In this manuscript we have described the process of resolving two independently developed ontologies for the purpose of knowledge integration and sharing. The integration of ChEBI and the GO benefits both ontologies since it allows for the consistent and accurate representation of chemicals in the GO, and for the chemicals represented in ChEBI to be placed in the natural biological contexts of GO processes. This interoperability of ontologies is one of the primary goals of the coordinated development of the group of ontologies that make up the OBO Foundry .
As a result of this work and the close ties that were established between the GO and ChEBI during this process, all new GO terms that involve the transport, metabolism, response to chemical entities and homeostasis can be added to the ontology via a new web-based tool called TermGenie (http://go.termgenie.org/, Dietze et al., manuscript in preparation). TermGenie is a template-based, reasoner-assisted term-generation tool. Annotators can generate these terms directly by selecting the broad GO category (e.g. transport, biosynthesis) and any term from ChEBI. Missing ChEBI entities need to be requested from ChEBI before proceeding. Labels, synonyms and textual definitions are generated automatically, using the grammar described above. The new term is placed automatically into the GO subsumption hierarchy using the ELK reasoner  without the need for curator review.
We identified various underlying reasons for most of the discrepancies between the inherent GO chemical ontology and ChEBI. Many of the challenges in making separate ontologies such as the GO and ChEBI parallel result from different fields of study having different viewpoints about the importance of certain characteristics that are represented in their terms and about the axis of classification that they use.
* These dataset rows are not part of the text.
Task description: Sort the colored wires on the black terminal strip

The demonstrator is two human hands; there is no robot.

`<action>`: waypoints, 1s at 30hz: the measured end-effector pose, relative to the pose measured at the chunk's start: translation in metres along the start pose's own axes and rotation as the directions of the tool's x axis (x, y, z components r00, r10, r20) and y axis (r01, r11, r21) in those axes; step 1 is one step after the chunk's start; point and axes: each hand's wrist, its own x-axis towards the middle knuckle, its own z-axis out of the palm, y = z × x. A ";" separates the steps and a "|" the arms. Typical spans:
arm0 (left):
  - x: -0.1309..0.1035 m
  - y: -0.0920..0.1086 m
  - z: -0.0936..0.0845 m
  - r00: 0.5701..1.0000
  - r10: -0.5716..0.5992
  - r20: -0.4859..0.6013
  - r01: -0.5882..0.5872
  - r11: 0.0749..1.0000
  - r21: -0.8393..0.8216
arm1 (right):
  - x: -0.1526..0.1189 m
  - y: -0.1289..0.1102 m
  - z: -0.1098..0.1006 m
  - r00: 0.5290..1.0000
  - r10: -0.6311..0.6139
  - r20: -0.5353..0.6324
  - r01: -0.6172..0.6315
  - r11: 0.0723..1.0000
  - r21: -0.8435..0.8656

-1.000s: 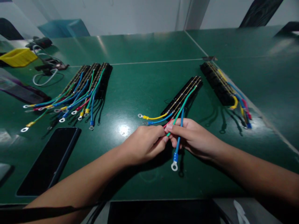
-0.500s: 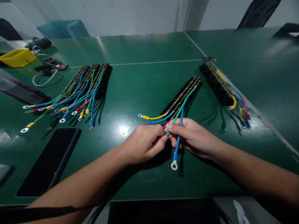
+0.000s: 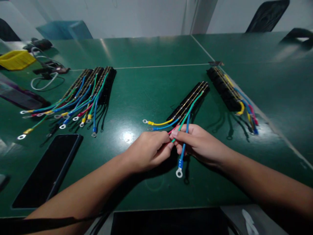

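Observation:
A black terminal strip with brass-coloured rails lies slanted on the green table, its coloured wires running toward me. My right hand pinches the green wire between thumb and fingers. Right against it, my left hand is closed on the end of the same green wire, with a red wire passing close to its fingers. Whatever tips these two wires is hidden by the hands. A blue wire with a ring terminal hangs past my right fingers. Yellow and blue ring-ended wires reach left.
Several wired strips lie side by side at the left; another wired strip is at the right. A phone lies near my left forearm. Farther back are a yellow bin, a white cable and a blue box.
The whole view has shifted slightly, so things appear a little farther left. Both hands keep the same hold on the wire.

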 end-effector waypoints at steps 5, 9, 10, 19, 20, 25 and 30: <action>-0.001 0.000 0.000 1.000 0.002 -0.015 -0.002 1.000 -0.005 | 0.000 0.002 -0.001 1.000 -0.013 0.015 0.013 0.999 -0.045; -0.001 -0.001 0.001 1.000 -0.001 0.013 0.001 1.000 0.018 | 0.000 0.000 0.000 1.000 -0.011 0.011 0.011 0.999 -0.035; -0.001 -0.001 0.000 1.000 -0.008 0.028 0.008 1.000 0.024 | 0.000 -0.001 0.000 1.000 -0.008 0.013 0.008 0.999 -0.032; 0.000 -0.001 -0.001 1.000 0.027 0.000 -0.027 1.000 0.006 | -0.001 -0.002 0.000 0.998 0.001 0.066 0.000 1.000 -0.015; -0.001 -0.001 -0.001 1.000 0.024 0.003 -0.024 1.000 0.006 | -0.001 -0.002 0.000 0.998 0.001 0.066 0.000 1.000 -0.014; -0.001 0.001 -0.002 0.998 -0.029 0.064 0.028 0.999 0.026 | 0.000 -0.002 0.000 0.998 -0.001 0.061 0.001 1.000 0.000; 0.000 0.001 -0.003 0.999 -0.020 0.043 0.019 1.000 0.018 | -0.001 -0.004 0.003 1.000 0.013 0.025 -0.013 1.000 -0.012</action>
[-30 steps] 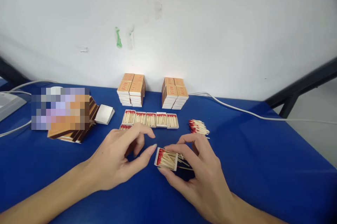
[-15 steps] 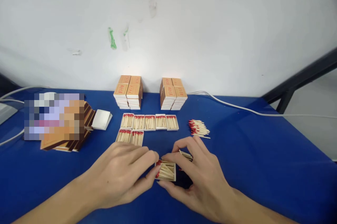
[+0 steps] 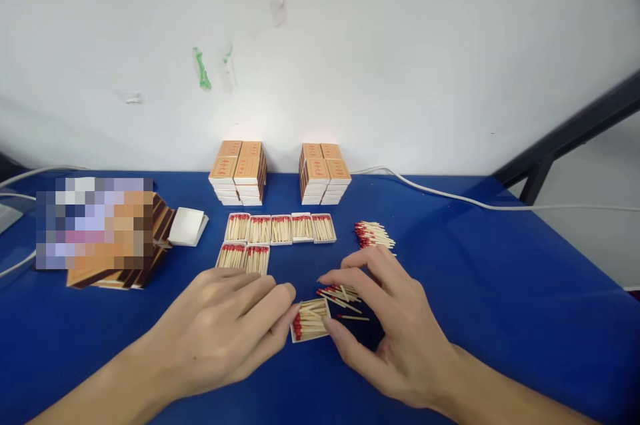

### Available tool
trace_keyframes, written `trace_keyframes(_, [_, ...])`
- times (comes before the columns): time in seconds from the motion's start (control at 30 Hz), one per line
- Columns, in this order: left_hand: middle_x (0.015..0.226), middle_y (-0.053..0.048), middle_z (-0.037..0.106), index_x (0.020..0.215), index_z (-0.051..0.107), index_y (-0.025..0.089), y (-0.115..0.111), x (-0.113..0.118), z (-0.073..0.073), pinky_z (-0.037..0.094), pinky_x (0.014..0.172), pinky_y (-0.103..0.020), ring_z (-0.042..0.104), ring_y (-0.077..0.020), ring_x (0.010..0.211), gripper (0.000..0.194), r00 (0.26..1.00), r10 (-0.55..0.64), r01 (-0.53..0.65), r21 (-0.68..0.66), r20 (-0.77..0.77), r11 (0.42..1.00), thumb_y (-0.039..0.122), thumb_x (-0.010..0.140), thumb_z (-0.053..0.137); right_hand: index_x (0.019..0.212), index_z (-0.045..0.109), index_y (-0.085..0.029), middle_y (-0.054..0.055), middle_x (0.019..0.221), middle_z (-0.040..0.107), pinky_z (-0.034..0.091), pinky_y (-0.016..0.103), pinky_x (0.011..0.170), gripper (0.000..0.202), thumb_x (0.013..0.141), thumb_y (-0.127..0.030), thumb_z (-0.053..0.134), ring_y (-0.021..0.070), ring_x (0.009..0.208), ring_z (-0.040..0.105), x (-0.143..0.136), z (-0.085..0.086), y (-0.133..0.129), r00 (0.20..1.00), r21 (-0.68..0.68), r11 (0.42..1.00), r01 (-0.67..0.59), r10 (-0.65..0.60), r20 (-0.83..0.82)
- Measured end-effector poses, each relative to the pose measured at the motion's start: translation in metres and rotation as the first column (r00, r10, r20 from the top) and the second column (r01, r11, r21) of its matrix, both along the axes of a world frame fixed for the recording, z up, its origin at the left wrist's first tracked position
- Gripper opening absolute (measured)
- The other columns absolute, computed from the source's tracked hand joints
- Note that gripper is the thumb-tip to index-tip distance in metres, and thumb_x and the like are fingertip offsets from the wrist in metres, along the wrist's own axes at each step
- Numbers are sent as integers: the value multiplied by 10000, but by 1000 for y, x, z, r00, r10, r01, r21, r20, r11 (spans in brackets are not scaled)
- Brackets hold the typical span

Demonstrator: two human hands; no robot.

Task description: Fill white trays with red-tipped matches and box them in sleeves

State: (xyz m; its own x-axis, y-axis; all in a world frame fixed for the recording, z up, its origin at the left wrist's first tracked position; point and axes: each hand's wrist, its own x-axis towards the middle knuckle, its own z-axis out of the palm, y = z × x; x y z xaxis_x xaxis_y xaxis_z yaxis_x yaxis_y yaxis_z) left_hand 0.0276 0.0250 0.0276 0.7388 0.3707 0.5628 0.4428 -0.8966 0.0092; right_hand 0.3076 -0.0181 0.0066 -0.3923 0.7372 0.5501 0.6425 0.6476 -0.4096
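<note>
An open white matchbox tray [image 3: 311, 322] full of red-tipped matches lies on the blue table between my hands. My left hand [image 3: 227, 328] has its thumb and index finger together at the tray's left end, pinching that edge. My right hand [image 3: 387, 325] is spread, its thumb at the tray's right end and its fingers above some loose matches [image 3: 345, 294]. One single match [image 3: 354, 318] lies right of the tray. Beyond, several filled trays [image 3: 281, 230] stand in a row, with two more [image 3: 257, 258] in front, partly behind my left hand.
Two stacks of closed matchboxes [image 3: 237, 172] [image 3: 324, 175] stand by the wall. A match pile [image 3: 373, 234] lies at right. More boxes [image 3: 145, 258], a white piece [image 3: 187, 226] and a blurred patch are at left. A white cable [image 3: 440, 195] runs along the back.
My right thumb and fingers have opened apart, and the bunch of matches near them now lies loose on the table. The tray has tilted slightly, and the view has shifted a little.
</note>
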Motion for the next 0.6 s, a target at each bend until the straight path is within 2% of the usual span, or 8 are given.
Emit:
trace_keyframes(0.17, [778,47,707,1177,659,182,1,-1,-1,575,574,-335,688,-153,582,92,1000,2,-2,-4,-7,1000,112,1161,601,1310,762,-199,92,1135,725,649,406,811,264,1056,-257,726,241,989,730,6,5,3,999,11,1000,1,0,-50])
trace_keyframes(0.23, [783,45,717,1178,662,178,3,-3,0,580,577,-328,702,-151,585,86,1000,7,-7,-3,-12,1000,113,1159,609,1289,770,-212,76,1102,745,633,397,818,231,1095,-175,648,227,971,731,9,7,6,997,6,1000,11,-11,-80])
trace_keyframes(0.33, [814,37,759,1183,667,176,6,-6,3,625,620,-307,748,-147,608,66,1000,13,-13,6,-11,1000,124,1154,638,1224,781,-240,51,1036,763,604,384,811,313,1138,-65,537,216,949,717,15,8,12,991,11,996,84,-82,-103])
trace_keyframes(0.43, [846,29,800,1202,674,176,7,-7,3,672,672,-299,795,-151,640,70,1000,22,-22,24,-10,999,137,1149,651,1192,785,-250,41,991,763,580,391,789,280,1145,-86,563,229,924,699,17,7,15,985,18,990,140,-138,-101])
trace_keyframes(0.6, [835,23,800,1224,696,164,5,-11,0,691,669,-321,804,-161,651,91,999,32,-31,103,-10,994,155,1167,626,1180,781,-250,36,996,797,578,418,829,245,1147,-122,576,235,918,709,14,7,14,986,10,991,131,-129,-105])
Another issue we encountered in the alignment of the GO and ChEBI is classification by biological role. ChEBI contains a ‘biological role’ hierarchy that is separate from its structural, ‘chemical entity’ hierarchy. This hierarchy includes terms such as ‘hormone’ and ‘toxin’, and chemical entities are linked to these roles via the has_role relationship. Many of these biological roles are also referenced by the GO in terms such as ‘hormone secretion’. However, unlike the structural classification axis, using the ‘biological role’ hierarchy from ChEBI for the classification of terms within the GO subsumption hierarchy is not straightforward because roles are context-specific. For example, in ChEBI, ‘acetylcholine’ has_role ‘neurotransmitter’ and has_role ‘hormone’. This is because in the brain acetylcholine can act as a neurotransmitter, while in other tissues it can act as a hormone. If this role relationship were to be propagated in the GO, that is, asserting ‘acetylcholine secretion’ is_a ‘neurotransmitter secretion’, the GO would be in error for instances where acetylcholine was secreted but was acting as a hormone. The alignment of the classification of the GO with the ChEBI roles will be undertaken in a separate project.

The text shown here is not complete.